As for "explode" function, that is great if you want separate tracks, but I personally was just looking to quickly select the top notes quickly. An unfortunate side effect of the "explode" function is that it puts the tracks all the way to the bottom of the arrange page as new tracks, which means I have to exit the key editor, scroll down to the bottom of my arrangement (which often has a lot of tracks) bring the tracks back up to where I exploded from, open them individually to edit them, and either combine them when I'm done so they can be back on one track / part as written or keep them separated, but either way its many more steps vs Logics "select top notes" command. :(


----------



## David Chappell (Mar 11, 2019)

Stumbled across this thread trying to solve "select highest voice" myself - couldn't find a solution anywhere online and thankfully I've managed to figure out a way so I'll post it here in case anyone stumbles across it again in the future. Feels a bit messy but at least it works!

I've attached a screenshot of the logical editor - could only display the steps to work with up to a 4 voice chord, I kept going up to 6 voice chords, but it should be easy enough to continue it from the screenshot.
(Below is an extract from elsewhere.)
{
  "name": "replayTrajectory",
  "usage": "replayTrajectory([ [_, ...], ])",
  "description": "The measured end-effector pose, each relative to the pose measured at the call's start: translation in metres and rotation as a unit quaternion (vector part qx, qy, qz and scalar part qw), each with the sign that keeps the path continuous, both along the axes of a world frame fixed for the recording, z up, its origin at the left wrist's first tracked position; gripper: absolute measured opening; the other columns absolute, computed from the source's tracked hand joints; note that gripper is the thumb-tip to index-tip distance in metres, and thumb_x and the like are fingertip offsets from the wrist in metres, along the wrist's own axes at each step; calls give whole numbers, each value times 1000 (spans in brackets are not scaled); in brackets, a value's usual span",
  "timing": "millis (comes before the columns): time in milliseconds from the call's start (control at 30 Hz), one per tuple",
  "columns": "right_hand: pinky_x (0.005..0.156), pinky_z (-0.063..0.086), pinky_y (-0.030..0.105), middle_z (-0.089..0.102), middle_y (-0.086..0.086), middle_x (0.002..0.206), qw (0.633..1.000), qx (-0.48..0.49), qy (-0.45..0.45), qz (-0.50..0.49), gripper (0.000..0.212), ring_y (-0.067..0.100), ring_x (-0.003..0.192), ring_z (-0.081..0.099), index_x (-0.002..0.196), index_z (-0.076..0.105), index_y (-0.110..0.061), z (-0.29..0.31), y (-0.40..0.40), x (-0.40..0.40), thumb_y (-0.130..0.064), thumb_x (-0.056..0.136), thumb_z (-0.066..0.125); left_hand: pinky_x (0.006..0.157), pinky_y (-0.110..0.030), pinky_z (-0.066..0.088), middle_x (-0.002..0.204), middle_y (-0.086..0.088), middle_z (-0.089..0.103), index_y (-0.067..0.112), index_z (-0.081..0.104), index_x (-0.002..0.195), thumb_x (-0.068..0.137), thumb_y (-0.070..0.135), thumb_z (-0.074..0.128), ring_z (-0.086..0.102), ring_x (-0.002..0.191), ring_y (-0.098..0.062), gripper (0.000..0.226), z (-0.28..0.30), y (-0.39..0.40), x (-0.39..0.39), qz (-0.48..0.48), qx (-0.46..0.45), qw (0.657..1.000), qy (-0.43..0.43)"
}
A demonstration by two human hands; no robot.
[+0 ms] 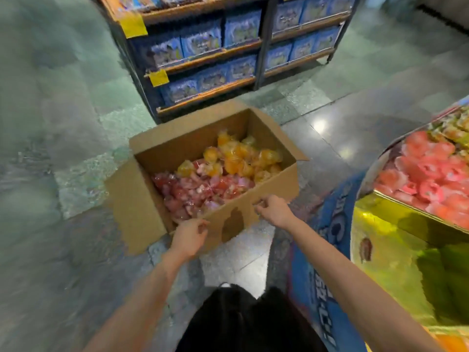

The way it works is pretty much:
If a chord has 1 voice, select that voice;
If a chord has 2 voices, select the second voice;
If a chord has 3 voices, select the third voice;

and so on for as long as you need it. Can also be amended to select the second highest voice and so on. Hope this helps


----------



## scartabello (Sep 26, 2019)

David Chappell said:


> Stumbled across this thread trying to solve "select highest voice" myself - couldn't find a solution anywhere online and thankfully I've managed to figure out a way so I'll post it here in case anyone stumbles across it again in the future. Feels a bit messy but at least it works!
> 
> I've attached a screenshot of the logical editor - could only display the steps to work with up to a 4 voice chord, I kept going up to 6 voice chords, but it should be easy enough to continue it from the screenshot.
> 
> ...


Hello David, I’ve been trying to get your code for this to work and it’s not working. I was wondering if you could email me the code or something? I’m not sure what I’m missing? Thanks


----------



## David Chappell (Sep 28, 2019)

scartabello said:


> Hello David, I’ve been trying to get your code for this to work and it’s not working. I was wondering if you could email me the code or something? I’m not sure what I’m missing? Thanks


Hey man, the last line of the code should have a double bracket and no bool - I continued up to higher voice counts below what was visible in the screenshot. Also just noticed that in the fourth line the "0" should be "1"


----------



## scartabello (Oct 17, 2019)

Ok I’ll try out what you said and see if I can get it to work. If not maybe you can just send me the code? Cheers!


----------



## scartabello (Oct 18, 2019)

So I tried this morning and it’s still not working. Here’s the code I have.


----------



## scartabello (Oct 18, 2019)

Check it out.


----------



## David Chappell (Oct 18, 2019)

scartabello said:


> Check it out.


Hey man - try removing the line in the bottom window and setting the function to "select"


----------



## scartabello (Oct 20, 2019)

I did. Still not working. 😢


----------